───── INFORMATION PROVIDED ─────
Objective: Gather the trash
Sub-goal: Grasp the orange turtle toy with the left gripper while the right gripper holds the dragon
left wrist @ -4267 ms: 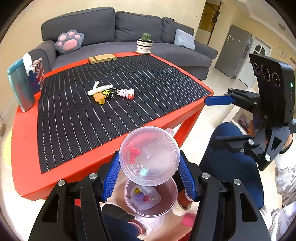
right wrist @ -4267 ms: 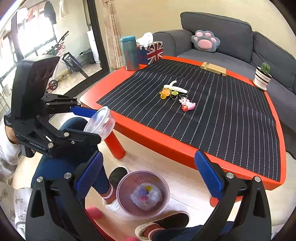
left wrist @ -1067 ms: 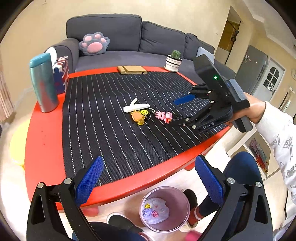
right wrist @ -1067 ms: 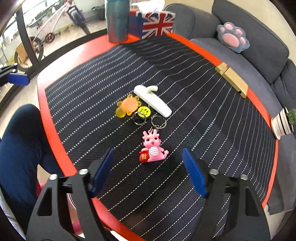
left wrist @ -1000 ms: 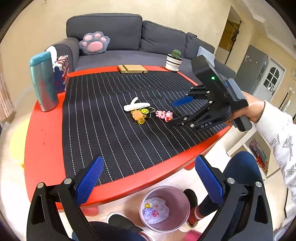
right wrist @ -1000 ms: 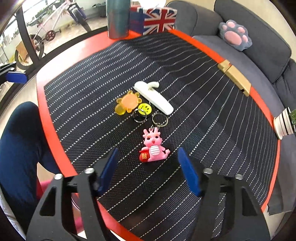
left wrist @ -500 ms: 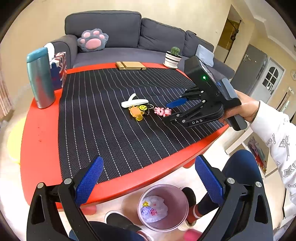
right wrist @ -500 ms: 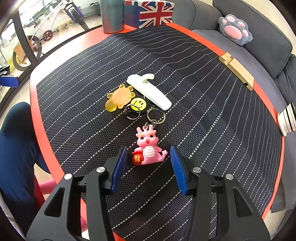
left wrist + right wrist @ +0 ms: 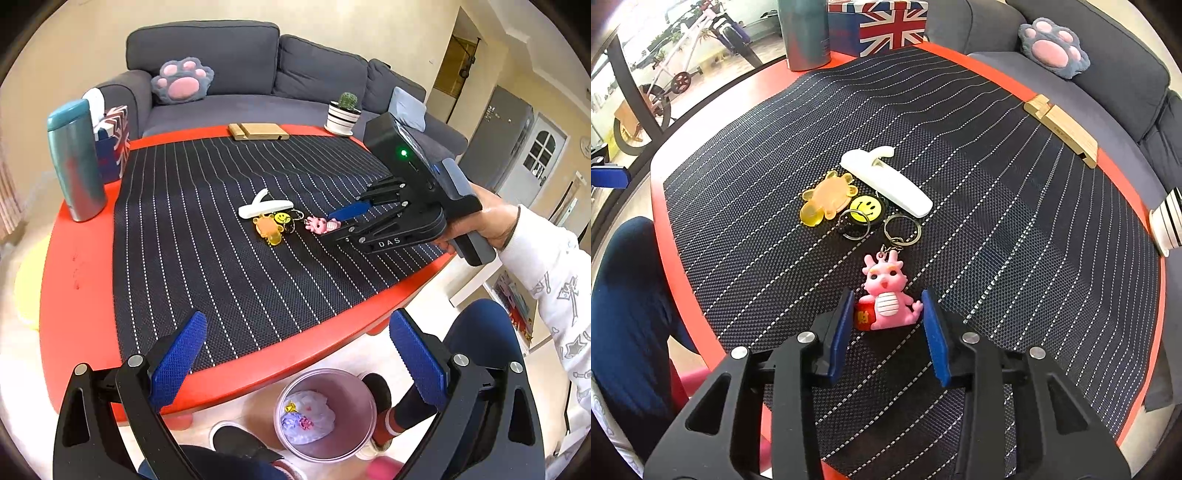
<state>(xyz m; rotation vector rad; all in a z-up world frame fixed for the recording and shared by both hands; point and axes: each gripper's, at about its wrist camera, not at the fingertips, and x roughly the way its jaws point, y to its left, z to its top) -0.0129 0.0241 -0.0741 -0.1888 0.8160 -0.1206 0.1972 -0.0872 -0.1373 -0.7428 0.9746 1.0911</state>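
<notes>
A pink dragon keychain (image 9: 885,298) lies on the striped mat. My right gripper (image 9: 888,323) is low over it, its blue fingers on either side of the dragon's body, narrowly open and nearly touching it. It also shows in the left wrist view (image 9: 334,226), at the dragon (image 9: 320,224). Beyond lie an orange charm (image 9: 827,197), a yellow smiley keychain (image 9: 865,209) and a white plastic hook (image 9: 886,181). My left gripper (image 9: 295,354) is wide open and empty above the table's near edge. A pink trash bin (image 9: 360,397) with wrappers stands on the floor below.
A teal flask (image 9: 75,160) and a Union Jack tissue box (image 9: 112,147) stand at the table's left. A wooden stand (image 9: 258,131) and a potted cactus (image 9: 344,114) are at the far edge. A grey sofa (image 9: 258,81) is behind. The person's legs and shoes flank the bin.
My right gripper has moved down and forward onto the pink dragon and its fingers have narrowed around it. The left gripper stays wide open and has barely shifted.
</notes>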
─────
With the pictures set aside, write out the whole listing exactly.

## ANSWER AREA:
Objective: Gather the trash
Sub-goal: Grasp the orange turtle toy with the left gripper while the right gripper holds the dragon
left wrist @ -4267 ms: 
right wrist @ -4267 ms: 
left wrist @ -1067 ms: 
right wrist @ -1067 ms: 
left wrist @ -1000 ms: 
right wrist @ -1000 ms: 
left wrist @ -500 ms: 
right wrist @ -500 ms: 
left wrist + right wrist @ +0 ms: 
<state>(xyz m; rotation vector rad; all in a z-up world frame fixed for the recording and shared by both hands; point and axes: each gripper's, at about its wrist camera, not at the fingertips, and x roughly the way its jaws point, y to its left, z to its top) -0.0129 0.0241 -0.0741 -0.1888 0.8160 -0.1206 0.1972 -0.0872 -0.1373 -0.7428 0.9746 1.0911</state>
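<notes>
A pink dragon keychain (image 9: 885,298) lies on the striped mat. My right gripper (image 9: 888,323) is low over it, its blue fingers on either side of the dragon's body, narrowly open and nearly touching it. It also shows in the left wrist view (image 9: 334,226), at the dragon (image 9: 320,224). Beyond lie an orange charm (image 9: 827,197), a yellow smiley keychain (image 9: 865,209) and a white plastic hook (image 9: 886,181). My left gripper (image 9: 295,354) is wide open and empty above the table's near edge. A pink trash bin (image 9: 360,397) with wrappers stands on the floor below.
A teal flask (image 9: 75,160) and a Union Jack tissue box (image 9: 112,147) stand at the table's left. A wooden stand (image 9: 258,131) and a potted cactus (image 9: 344,114) are at the far edge. A grey sofa (image 9: 258,81) is behind. The person's legs and shoes flank the bin.
My right gripper has moved down and forward onto the pink dragon and its fingers have narrowed around it. The left gripper stays wide open and has barely shifted.
</notes>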

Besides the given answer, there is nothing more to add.